So, like an idiot, she'd decided to go to Raven's after all. Meet the enigmatic elder Blake sibling. How could she have known about his magic?

For over a week she'd been aware of another--a _new_ \--magical presence on campus. Raven and Wells like to joke about Force sensitivity but that's honestly sort of what it's like for her. When she was a kid, learning to use magic--learning to feel its weight inside her, to map its edges and boundaries, its curling tendrils--she'd learned to recognize the feel of her mother's magic. It felt like safety, but also like blood and damage; her mom was a doctor after all. She'd been intimately connected to the feel and taste of her mom's magic--sharp, like the smell of antiseptic--and for years it was the only magic other than her own that she'd known. The middle and high schools that she'd gone to were small, and she hadn't detected any other magic users in those halls.

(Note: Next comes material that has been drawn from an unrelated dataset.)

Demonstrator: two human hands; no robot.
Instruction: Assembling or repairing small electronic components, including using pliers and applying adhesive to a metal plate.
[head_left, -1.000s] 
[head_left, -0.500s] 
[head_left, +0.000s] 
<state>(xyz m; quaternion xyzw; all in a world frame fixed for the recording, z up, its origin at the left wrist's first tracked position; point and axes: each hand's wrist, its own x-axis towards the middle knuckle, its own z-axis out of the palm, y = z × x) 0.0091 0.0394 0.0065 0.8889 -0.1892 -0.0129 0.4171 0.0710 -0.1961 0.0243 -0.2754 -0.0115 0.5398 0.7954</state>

College turned out to be rather a clusterfuck by comparison; she'd almost passed out her first time on campus from the sheer _pressure_ of other peoples' magic. Strangers' magic. All at once, it was vast and devastating (and exciting, later, when she'd found her way back into her body again). She'd never experienced that level of magical interference in her brain. Now, in the third year of her BFA, Clarke is used to feeling strangers' magic poking at hers, usually curious, sometimes belligerent. Her sense doesn't extend over the whole campus--that kind of reach would be extreme and she's definitely not gifted enough for that kind of power--which is honestly a blessing, the less prodding magic she experiences the less headaches she gets, but she has a feeling that even if this new person appeared on the college campus two cities away she would still feel it deep in her bones.

(To clarify, the strongest magical presence she's ever felt before this caused her ears to ring and her temple to throb. This person... their magic is a literal fucking hurricane.)

She hadn't bothered to question it when Octavia had mentioned her brother was coming to their university for grad school; Octavia was fractious, ferocious, but she had about the same amount of magic as did her pair of boxing gloves. Clarke had naturally assumed that her brother didn't have magic either. She never took the time to match up the day her magic started freaking out with the day Octavia's brother arrived on campus.

 _Idiot_ , she tells herself, slumped on the rim of Raven's bathtub,  _I'm the biggest fucking idiot_. 

* * *

The day her magic goes to shit is otherwise a pretty innocuous day. She makes tea, flicking her fingers at the teapot to speed up the boiling water, and sets up her easel in the middle of the living room. She has to push the overstuffed, hideously orange flea market couch out of the way, so she rolls up her sleeves, mutters a quick incantation, jerks her wrist. The couch slides backward, hard, rucking up the old carpet and jostling the end table on which is stacked an admittedly hazardous array of flammable books and variously sized candles. Swearing, Clarke lunges, curls her fingers and twists her hands to keep the table's contents from interacting. And, because she's an idiot, she thinks nothing of any potential signs the universe is trying to communicate to her and gets on with her painting.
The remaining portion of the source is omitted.